§ BRIEF: Which lines run from the line with "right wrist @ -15" through the line with "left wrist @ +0" in the entries below? Print them exactly, both ends included, and nothing more.

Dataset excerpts

+-------+

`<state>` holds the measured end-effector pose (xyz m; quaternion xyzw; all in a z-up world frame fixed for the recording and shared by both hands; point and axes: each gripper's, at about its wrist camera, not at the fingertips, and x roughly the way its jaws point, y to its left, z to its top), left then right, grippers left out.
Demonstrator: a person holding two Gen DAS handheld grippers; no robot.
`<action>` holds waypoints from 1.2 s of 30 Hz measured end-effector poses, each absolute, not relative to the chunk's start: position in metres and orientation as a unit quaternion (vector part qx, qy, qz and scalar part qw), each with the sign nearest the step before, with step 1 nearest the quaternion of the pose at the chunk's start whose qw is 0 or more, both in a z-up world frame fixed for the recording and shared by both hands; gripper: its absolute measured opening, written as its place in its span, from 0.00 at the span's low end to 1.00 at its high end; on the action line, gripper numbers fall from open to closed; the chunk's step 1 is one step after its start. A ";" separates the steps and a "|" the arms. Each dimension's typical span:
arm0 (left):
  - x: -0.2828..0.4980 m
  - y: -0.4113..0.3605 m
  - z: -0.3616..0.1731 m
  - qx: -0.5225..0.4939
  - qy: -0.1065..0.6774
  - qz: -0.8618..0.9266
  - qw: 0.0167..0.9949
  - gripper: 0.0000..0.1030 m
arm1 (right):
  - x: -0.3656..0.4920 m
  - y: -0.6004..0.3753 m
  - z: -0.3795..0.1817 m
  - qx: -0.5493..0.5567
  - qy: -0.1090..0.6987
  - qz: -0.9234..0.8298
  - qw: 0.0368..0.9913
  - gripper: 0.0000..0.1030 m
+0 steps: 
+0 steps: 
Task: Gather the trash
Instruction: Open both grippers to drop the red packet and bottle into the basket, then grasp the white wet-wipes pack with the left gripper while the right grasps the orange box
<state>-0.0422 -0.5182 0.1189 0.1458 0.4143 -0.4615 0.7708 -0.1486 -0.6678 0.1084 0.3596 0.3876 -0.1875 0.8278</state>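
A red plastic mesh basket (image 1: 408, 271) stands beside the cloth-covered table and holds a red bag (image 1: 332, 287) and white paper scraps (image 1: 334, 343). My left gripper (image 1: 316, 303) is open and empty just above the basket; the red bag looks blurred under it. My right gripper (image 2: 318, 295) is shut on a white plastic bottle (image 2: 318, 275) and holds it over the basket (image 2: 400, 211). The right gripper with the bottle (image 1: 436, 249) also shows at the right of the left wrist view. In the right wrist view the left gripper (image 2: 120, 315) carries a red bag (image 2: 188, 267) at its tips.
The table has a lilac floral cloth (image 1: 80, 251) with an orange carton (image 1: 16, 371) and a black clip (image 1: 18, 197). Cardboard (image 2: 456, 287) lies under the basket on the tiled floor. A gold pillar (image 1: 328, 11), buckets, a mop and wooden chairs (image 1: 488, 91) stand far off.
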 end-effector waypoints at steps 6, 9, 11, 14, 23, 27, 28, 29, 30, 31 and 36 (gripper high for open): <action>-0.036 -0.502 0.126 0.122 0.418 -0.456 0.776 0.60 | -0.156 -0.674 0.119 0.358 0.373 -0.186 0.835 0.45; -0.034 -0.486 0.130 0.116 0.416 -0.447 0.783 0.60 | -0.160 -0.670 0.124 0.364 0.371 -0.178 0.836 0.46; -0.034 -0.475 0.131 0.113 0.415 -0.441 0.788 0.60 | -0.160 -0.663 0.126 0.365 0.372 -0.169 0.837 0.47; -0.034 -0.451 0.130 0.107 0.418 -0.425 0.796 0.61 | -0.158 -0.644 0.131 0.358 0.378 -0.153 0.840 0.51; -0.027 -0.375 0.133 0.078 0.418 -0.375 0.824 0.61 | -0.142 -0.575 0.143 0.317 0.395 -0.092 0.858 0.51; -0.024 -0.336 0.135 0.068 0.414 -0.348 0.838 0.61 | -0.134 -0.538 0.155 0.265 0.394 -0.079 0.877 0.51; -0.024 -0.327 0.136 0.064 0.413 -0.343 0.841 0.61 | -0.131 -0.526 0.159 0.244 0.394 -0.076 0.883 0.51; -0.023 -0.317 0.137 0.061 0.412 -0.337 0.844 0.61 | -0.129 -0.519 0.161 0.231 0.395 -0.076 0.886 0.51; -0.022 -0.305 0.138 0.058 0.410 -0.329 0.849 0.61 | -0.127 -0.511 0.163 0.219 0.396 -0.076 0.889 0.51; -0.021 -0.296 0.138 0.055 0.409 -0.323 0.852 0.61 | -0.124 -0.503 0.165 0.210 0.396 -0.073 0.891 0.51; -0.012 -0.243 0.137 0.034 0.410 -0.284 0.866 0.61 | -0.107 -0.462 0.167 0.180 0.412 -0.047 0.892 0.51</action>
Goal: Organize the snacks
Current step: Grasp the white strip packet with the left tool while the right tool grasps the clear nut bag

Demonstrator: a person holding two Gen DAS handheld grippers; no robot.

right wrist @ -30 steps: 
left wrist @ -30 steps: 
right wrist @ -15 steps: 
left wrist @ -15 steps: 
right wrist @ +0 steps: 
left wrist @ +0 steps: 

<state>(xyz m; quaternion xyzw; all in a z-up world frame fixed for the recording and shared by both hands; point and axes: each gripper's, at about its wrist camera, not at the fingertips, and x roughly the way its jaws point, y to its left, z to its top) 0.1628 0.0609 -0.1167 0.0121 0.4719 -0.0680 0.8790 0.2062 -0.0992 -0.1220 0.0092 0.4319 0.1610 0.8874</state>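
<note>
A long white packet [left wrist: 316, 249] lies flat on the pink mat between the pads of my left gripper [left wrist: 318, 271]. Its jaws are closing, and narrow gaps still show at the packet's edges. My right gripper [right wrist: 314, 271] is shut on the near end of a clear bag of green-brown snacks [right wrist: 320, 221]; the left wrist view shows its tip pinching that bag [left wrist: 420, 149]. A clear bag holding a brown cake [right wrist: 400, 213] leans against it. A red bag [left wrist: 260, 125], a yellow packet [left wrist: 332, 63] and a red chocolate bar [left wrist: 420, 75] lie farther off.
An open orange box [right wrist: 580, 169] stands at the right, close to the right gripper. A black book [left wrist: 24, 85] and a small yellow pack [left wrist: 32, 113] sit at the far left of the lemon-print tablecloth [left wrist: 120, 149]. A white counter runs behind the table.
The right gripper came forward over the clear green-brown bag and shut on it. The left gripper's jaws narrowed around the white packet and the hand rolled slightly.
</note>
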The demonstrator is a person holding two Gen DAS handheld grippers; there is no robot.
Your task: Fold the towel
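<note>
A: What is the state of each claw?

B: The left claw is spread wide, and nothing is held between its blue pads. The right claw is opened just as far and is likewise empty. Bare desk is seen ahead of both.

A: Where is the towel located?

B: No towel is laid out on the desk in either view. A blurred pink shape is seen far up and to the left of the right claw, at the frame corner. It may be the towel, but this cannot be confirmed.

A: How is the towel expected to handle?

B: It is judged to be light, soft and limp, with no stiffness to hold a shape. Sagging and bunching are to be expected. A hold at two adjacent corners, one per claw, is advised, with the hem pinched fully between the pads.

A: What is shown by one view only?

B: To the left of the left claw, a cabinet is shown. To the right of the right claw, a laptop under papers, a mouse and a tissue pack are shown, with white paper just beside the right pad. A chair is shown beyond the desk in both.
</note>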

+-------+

§ WRITTEN ANSWER:
right wrist @ -15 steps: 
left wrist @ -15 steps: 
right wrist @ +0 steps: 
left wrist @ +0 steps: 

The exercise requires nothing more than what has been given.